Locally grown 

Since 1988, the Colorado Springs Business Journal has given the Pikes Peak region its own business newspaper, operated for the first 10 years by its local founders, then since 1998 as part of the Dolan Co.'s national network of publications.

Now the Business Journal is going back to its roots.

Owners of the area's largest locally owned media company, which includes the Colorado Springs Independent, signed an agreement Monday to buy the Business Journal, effective June 1. The acquisition includes another Dolan-owned local entity, The Transcript, a tri-weekly, public-record newspaper featuring legal notices.

The new owners also will apply to service Dolan's contract publishing of three local military newspapers: the Fort Carson Mountaineer, Peterson (Air Force Base) Space Observer and Schriever (AFB) Sentinel. More than 68,000 local adults read these publications regularly in print, according to the latest Media Audit numbers for the local market, and thousands more online.

"Business is the most powerful institution shaping our city," says John Weiss, publisher of the Independent and majority owner of the purchasing group. "Businesses, especially locally controlled organizations, provide most of our jobs, create most of our wealth, and shape our community's environment. We aim to publish a great business newspaper and website that will improve our community by providing timely, vibrant local information to business owners and employees, nonprofit executives and civic leaders who need to know what is really going on."

During the transition from national to local control, Independent executive editor Ralph Routon and CEO Fran Zankowski will divide their time between both organizations. Former City Councilor John Hazlehurst will write for both the CSBJ and the Indy. He spent five years (2006 to 2011) exclusively at the Business Journal between stints as an Independent columnist. Routon will also continue his Between the Lines and End Zone columns in the Indy.

But that doesn't mean the two newspapers will be merging their content.

"We will keep the Independent and the new publishing group physically, spiritually and legally separate," Routon says. That includes maintaining the two newspapers' offices, with the Independent still operating at 235 S. Nevada Ave., and the CSBJ at 31 E. Platte Ave.

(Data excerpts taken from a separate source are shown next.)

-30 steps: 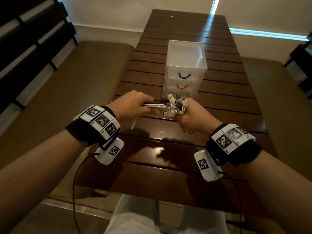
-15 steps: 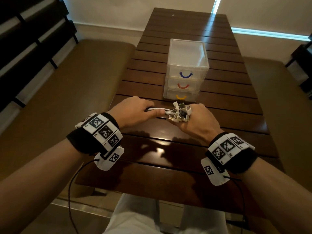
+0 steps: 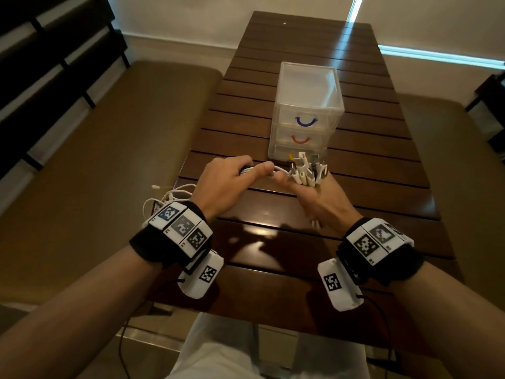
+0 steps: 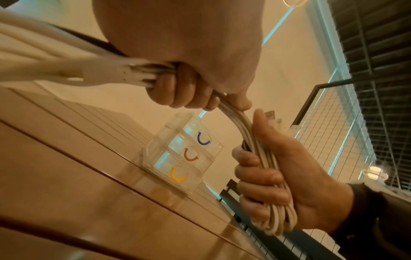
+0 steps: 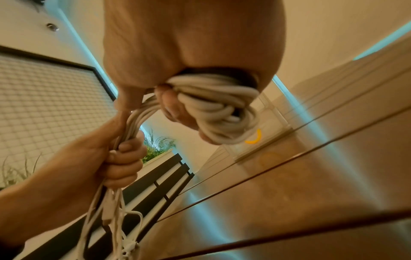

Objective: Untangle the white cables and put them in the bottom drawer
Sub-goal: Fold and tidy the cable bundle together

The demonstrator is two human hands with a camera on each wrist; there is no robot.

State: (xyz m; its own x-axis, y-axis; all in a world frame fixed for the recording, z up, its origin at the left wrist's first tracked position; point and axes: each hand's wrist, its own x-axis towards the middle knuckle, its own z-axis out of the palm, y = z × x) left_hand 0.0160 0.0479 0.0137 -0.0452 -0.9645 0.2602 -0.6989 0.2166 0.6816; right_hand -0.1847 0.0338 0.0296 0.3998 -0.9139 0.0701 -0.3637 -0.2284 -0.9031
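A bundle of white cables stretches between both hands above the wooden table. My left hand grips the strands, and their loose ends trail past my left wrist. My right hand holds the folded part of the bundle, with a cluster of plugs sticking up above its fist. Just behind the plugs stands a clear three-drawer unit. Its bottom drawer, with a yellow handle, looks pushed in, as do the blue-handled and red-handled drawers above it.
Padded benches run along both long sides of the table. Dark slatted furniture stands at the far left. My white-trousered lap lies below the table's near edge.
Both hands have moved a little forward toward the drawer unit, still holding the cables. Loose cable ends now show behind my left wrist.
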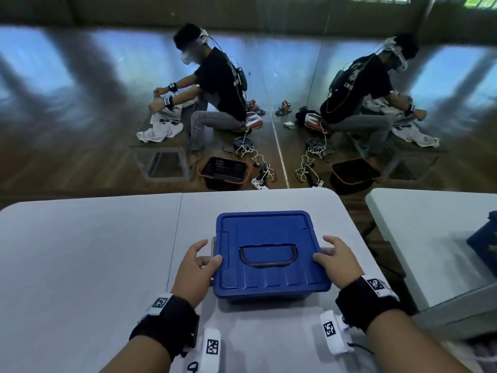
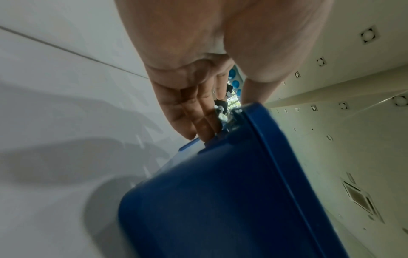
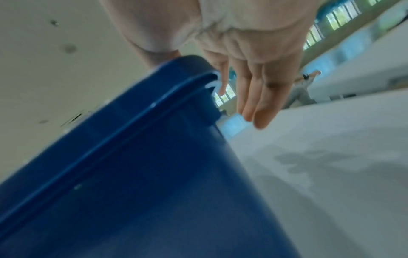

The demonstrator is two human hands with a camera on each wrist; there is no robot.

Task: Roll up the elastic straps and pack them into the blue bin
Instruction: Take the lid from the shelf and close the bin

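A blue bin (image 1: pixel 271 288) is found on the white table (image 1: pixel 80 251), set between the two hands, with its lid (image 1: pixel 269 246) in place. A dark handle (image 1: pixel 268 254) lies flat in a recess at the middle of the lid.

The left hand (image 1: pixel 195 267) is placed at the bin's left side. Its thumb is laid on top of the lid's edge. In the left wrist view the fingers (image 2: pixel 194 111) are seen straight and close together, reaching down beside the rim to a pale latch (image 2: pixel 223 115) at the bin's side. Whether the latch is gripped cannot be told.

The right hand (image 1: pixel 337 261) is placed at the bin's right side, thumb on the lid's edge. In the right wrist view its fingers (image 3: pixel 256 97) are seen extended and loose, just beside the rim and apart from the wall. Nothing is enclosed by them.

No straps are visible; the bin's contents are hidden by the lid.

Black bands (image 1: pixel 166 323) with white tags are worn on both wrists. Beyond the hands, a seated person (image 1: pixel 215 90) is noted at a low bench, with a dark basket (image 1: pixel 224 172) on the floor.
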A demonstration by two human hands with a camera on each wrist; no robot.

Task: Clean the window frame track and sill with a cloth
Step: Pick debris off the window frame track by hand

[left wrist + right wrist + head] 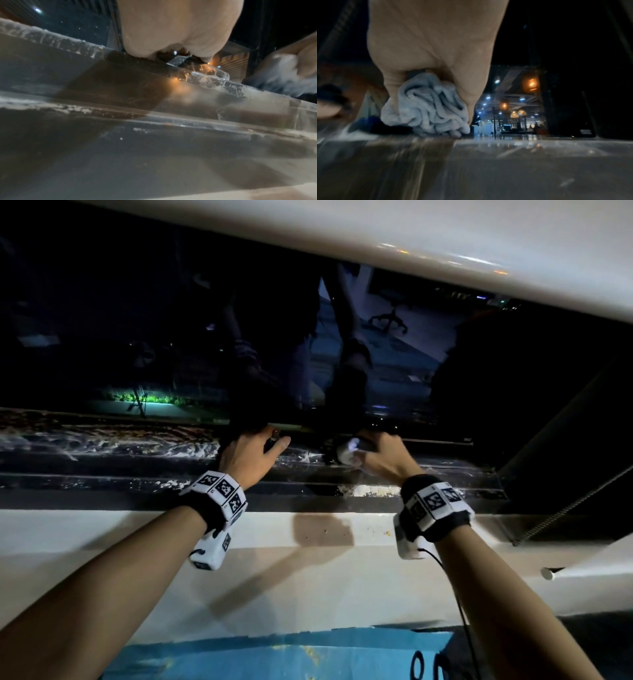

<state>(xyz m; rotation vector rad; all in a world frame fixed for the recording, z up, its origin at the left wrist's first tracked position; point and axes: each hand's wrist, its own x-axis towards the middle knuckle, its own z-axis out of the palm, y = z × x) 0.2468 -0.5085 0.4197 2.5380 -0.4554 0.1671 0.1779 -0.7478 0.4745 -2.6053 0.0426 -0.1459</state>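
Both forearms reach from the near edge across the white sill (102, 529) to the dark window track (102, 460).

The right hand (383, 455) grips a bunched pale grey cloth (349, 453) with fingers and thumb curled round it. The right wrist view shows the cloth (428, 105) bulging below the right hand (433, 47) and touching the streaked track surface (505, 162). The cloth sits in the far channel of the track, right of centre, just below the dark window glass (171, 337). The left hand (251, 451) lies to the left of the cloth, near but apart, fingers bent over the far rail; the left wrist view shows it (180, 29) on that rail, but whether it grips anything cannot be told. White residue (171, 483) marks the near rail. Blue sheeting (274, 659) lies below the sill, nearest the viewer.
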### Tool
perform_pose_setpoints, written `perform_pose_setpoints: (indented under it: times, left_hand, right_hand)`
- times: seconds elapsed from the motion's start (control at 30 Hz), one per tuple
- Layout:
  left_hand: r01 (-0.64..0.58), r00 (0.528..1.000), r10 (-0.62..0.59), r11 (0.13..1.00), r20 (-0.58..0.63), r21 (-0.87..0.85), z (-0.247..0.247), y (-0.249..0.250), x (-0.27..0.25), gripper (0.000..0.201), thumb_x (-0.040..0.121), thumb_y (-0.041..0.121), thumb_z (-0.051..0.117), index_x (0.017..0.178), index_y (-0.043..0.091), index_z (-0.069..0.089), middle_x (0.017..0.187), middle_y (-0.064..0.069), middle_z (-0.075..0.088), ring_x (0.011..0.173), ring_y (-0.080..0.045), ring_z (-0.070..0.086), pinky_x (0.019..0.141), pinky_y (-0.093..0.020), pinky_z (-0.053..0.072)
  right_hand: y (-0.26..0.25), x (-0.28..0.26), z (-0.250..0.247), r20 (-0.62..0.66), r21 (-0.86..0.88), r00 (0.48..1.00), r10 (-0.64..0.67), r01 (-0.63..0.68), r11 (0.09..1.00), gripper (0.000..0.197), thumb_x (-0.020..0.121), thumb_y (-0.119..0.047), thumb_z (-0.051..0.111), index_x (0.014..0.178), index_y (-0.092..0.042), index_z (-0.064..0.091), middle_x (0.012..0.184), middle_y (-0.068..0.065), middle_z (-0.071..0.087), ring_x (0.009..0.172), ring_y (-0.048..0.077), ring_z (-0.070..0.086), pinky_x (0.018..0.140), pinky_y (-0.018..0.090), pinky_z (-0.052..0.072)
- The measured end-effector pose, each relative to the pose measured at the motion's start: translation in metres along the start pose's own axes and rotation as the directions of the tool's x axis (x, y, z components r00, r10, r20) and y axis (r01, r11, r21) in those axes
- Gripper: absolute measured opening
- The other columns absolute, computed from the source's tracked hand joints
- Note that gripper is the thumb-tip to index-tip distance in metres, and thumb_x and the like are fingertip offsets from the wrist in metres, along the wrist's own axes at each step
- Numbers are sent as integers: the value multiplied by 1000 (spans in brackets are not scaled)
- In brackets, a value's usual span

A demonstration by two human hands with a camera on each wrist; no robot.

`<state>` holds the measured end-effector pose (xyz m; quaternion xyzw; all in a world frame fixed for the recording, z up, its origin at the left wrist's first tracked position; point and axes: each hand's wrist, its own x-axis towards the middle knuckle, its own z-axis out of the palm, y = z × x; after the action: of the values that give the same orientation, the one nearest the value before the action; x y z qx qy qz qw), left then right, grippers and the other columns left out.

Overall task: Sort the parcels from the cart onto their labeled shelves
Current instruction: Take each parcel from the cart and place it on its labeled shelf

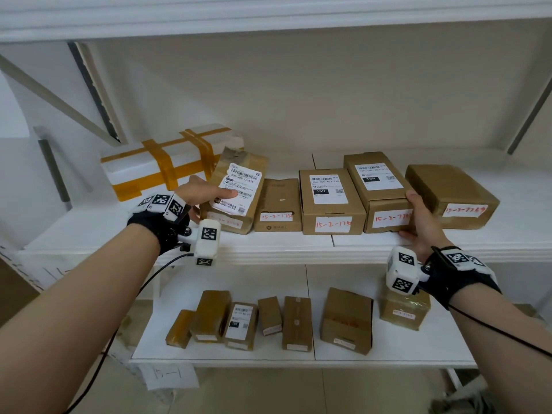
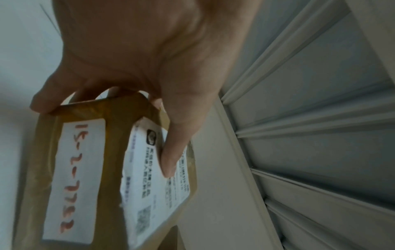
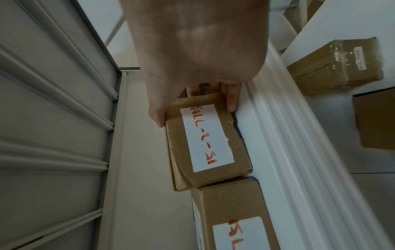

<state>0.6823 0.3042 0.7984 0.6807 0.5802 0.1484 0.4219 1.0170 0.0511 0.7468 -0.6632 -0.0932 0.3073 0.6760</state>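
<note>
My left hand [image 1: 209, 204] grips a taped brown parcel [image 1: 239, 192] by its left end, thumb on the white shipping label. The parcel is tilted at the left of the middle shelf [image 1: 298, 246]. In the left wrist view the left hand [image 2: 111, 121] pinches that parcel [image 2: 96, 169], which carries a red handwritten tag. My right hand [image 1: 410, 215] holds the front right corner of a long cardboard box [image 1: 379, 186], thumb on top and fingers below. The right wrist view shows the right hand [image 3: 194, 110] on this box [image 3: 205, 148]; a thin dark gap shows under its front edge.
A white foam box [image 1: 167, 162] with orange tape stands behind the left parcel. Three more tagged boxes [image 1: 330, 198] share the middle shelf, one [image 1: 451, 195] just right of my right hand. Several small parcels [image 1: 283, 321] line the lower shelf. The shelf above [image 1: 268, 19] hangs low.
</note>
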Motion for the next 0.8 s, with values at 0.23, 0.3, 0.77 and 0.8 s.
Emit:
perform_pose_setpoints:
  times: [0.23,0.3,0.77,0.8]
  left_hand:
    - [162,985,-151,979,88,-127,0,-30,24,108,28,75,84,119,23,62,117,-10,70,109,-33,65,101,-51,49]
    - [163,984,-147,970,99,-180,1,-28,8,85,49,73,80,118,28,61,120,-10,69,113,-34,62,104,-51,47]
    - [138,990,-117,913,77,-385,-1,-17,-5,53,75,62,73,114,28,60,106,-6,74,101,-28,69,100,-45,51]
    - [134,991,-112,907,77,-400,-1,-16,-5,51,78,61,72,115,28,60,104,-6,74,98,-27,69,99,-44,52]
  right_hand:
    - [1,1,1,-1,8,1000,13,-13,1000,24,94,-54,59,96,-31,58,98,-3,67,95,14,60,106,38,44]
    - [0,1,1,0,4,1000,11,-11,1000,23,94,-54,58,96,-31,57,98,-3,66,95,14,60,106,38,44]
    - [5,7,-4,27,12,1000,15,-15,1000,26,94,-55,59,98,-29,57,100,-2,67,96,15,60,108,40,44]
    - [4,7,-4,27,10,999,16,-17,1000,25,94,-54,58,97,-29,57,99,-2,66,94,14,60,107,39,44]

Zankowski and Routon will direct the CSBJ during the transition, while the Indy's general manager Carrie Simison-Bitz and managing editor Kirk Woundy assume more responsibilities at the Independent.

"The current staff at CSBJ and the military papers is rock-solid," says Zankowski, a longtime newspaper executive who has been at the Independent since 2005 and is also co-owner of the purchasing company, known as the Publishing Corp. of Colorado Springs. "In the coming months and years we anticipate growing the current 20-person staff to publish even stronger print and online offerings."

"We are psyched," adds Weiss, a 1978 Colorado College graduate who co-founded the Independent 19 years ago. "Six months from now the CSBJ will be even more of a must-read."

In a Business Journal online story, Dolan Co. president James P. Dolan said, "When John Weiss called to inquire whether the Business Journal could be acquired, at first we said no, but we thought about it and decided that CSBJ deserved a more attentive owner, possibly somebody local."